##### RECORDED INFORMATION #####

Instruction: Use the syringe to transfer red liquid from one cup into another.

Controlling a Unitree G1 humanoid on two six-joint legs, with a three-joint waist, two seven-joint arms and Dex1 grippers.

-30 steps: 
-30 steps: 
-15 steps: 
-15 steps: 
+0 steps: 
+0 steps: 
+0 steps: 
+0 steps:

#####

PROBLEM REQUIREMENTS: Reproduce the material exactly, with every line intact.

EXERCISE ANSWER:
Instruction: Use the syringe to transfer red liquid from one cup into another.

Controlling a Unitree G1 humanoid on two six-joint legs, with a three-joint waist, two seven-joint arms and Dex1 grippers.

-30 steps: 
-30 steps: 
-15 steps: 
-15 steps: 
+0 steps: 
+0 steps: 
+0 steps: 
+0 steps:

This exercise has nothing more to it.